Di perusahaan, ia belajar bahwa hidup tidak selalu linear. Rekan yang rajin bisa tersingkir, yang malas bisa naik jabatan; semua bergantung konstelasi politik, kedekatan meja dengan ruang direksi, atau sekadar momen keberuntungan kosmis. Dari absurditas itu, ia menyimpulkan satu hal: satu-satunya yang bisa ia rencanakan dengan jujur hanyalah dirinya sendiri. Maka ia mulai merapikan mimpi seperti merapikan dokumen: mana yang harus diproses sekarang, mana yang perlu ditandatangani kemudian, dan mana yang sebaiknya diarsipkan karena sudah usang atau terlalu ambisius untuk realitas slip gaji.
Ada malam-malam ketika ia bertanya pada dirinya sendiri: apa sebenarnya tujuan bekerja selama puluhan tahun? Gaji? Jabatan? Pengakuan?

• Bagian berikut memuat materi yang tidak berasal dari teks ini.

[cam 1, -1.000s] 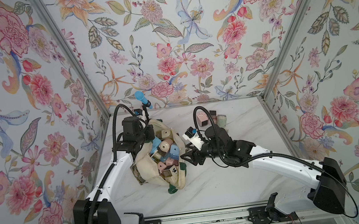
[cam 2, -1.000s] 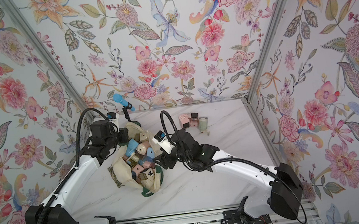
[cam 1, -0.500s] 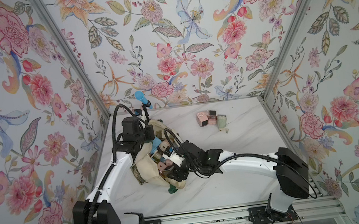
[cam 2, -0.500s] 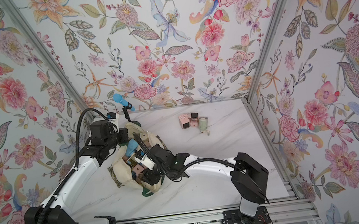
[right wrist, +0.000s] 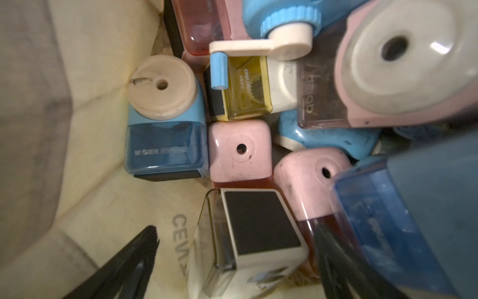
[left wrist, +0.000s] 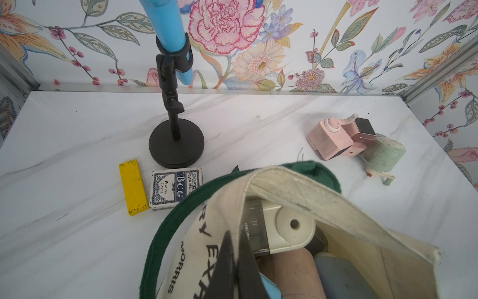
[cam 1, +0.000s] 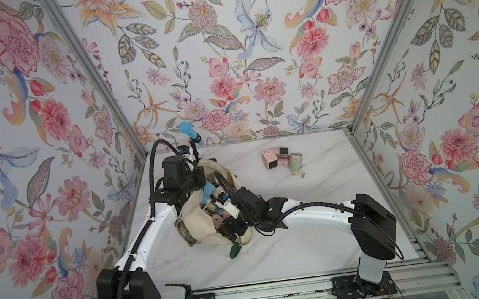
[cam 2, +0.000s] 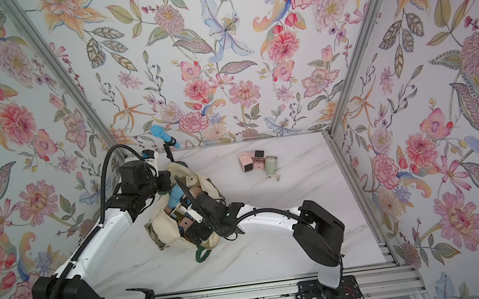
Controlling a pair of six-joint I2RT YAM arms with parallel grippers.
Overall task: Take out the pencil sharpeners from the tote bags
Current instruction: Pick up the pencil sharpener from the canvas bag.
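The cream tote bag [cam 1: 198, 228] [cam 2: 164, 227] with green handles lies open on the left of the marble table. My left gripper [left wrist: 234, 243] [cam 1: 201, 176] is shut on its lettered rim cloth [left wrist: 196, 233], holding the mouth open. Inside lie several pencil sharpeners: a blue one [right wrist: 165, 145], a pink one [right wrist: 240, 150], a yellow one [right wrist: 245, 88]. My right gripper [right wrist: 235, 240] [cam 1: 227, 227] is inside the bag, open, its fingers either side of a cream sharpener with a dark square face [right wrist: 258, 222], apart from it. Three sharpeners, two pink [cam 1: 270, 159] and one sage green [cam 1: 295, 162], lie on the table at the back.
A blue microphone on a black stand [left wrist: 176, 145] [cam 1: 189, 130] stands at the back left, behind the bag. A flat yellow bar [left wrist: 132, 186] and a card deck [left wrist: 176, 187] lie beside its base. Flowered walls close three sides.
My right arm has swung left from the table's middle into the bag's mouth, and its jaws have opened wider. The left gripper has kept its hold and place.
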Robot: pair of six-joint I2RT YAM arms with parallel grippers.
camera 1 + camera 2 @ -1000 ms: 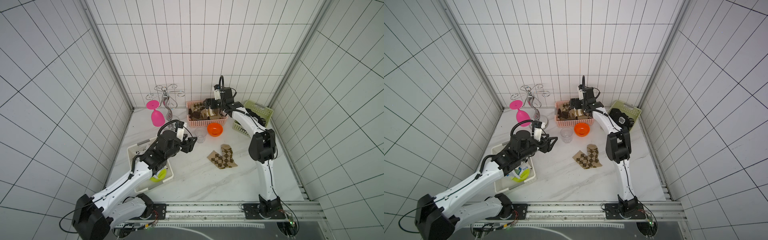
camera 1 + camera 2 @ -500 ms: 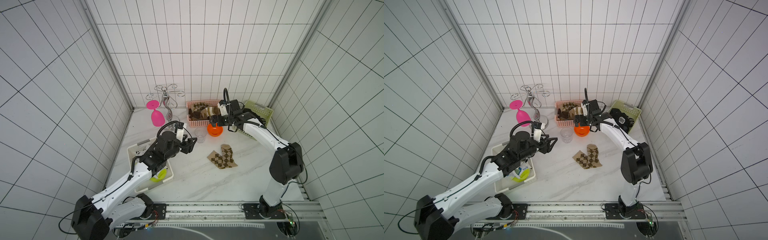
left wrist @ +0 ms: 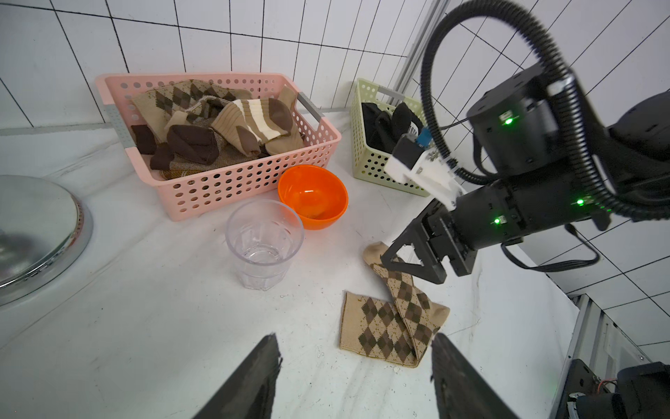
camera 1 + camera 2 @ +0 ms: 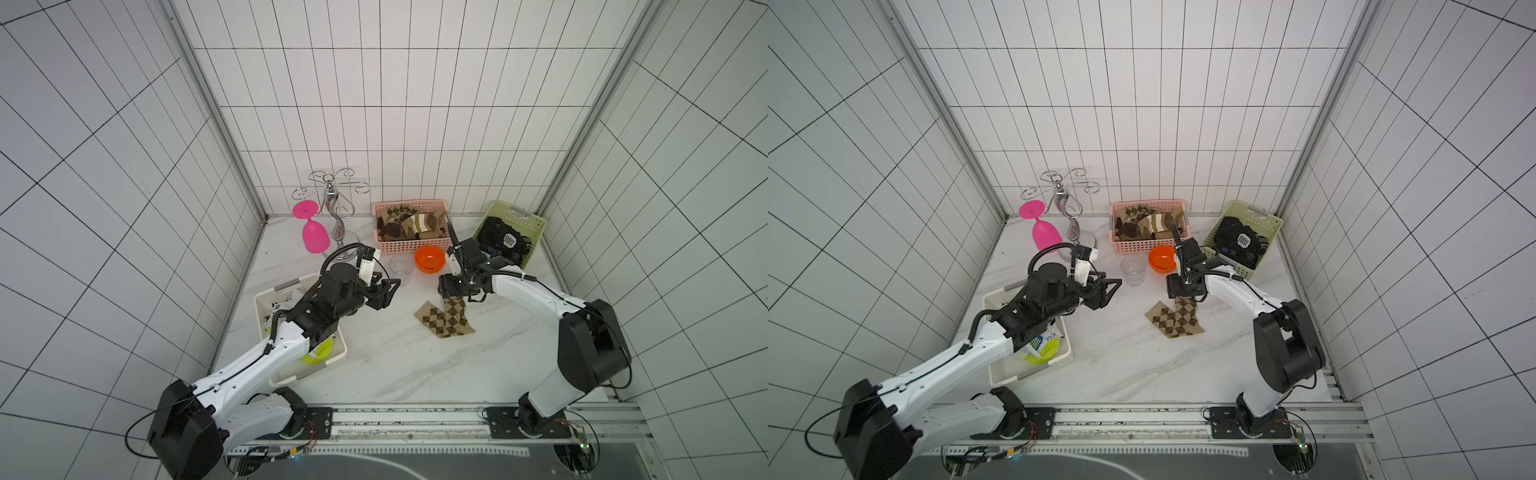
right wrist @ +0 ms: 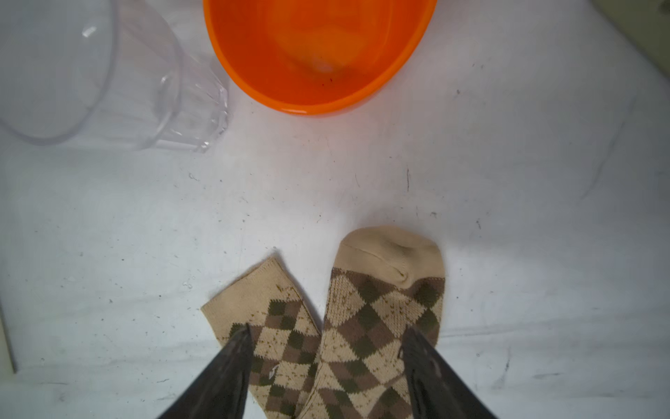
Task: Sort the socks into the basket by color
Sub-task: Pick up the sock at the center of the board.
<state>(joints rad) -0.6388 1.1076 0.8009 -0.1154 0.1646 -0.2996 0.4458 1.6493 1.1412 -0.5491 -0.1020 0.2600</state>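
Tan-and-brown argyle sock [image 3: 391,326], orange bowl [image 3: 313,197], pink basket [image 3: 235,185], pale-green basket [image 3: 377,165].

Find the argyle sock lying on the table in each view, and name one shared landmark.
Top view: argyle sock mid-table, before the pink basket.
Top view: sock, same mid-table spot.
Left wrist: sock flat, near the clear cup.
Right wrist: sock under the open right pincer.
Shared landmark: orange bowl, close by in all four.

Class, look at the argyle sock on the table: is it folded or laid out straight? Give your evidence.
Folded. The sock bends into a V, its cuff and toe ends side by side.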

Atau sekadar ilusi ketertiban dalam hidup yang sejak awal kacau? Jawabannya tidak pernah pasti. Tapi setiap kali ia melihat orang-orang tua yang masih harus bekerja karena tidak punya pilihan, hatinya mengetuk: jangan ulangi nasib yang sama. Di situlah mimpi masa depan kembali menemukan bentuknya: tua yang tidak hanya hidup, tapi sejahtera—apa pun definisinya bagi setiap orang.
Namun ia sadar, kesejahteraan bukan hadiah, melainkan akumulasi keputusan-keputusan kecil yang sering luput dirayakan: komitmen menabung meski gaji pas-pasan, menolak belanja impulsif di akhir bulan, mulai memahami rencana pensiun yang bahasanya sering lebih rumit daripada peraturan perusahaan, hingga berani berkata tidak pada gaya hidup yang tidak sanggup ia biayai. Di balik kesederhanaannya, keputusan-keputusan ini seperti pancingan halus agar masa depan sedikit lebih ramah.
Mimpi-mimpi seorang karyawan biasa tidak pernah heroik. Tapi justru karena itu, ia universal. Ia adalah doa-doa kecil yang diucapkan sambil menunggu lift yang tak kunjung turun, niat baik yang terselip di antara spreadsheet, harapan yang bersembunyi di balik slip gaji. Dan ketika tua nanti akhirnya tiba, ia ingin menepuk bahunya sendiri dan berkata: “Aku tidak hebat, tapi aku sudah merencanakan secukupnya. Dan cukup—kadang—adalah bentuk paling manusiawi dari kebahagiaan.”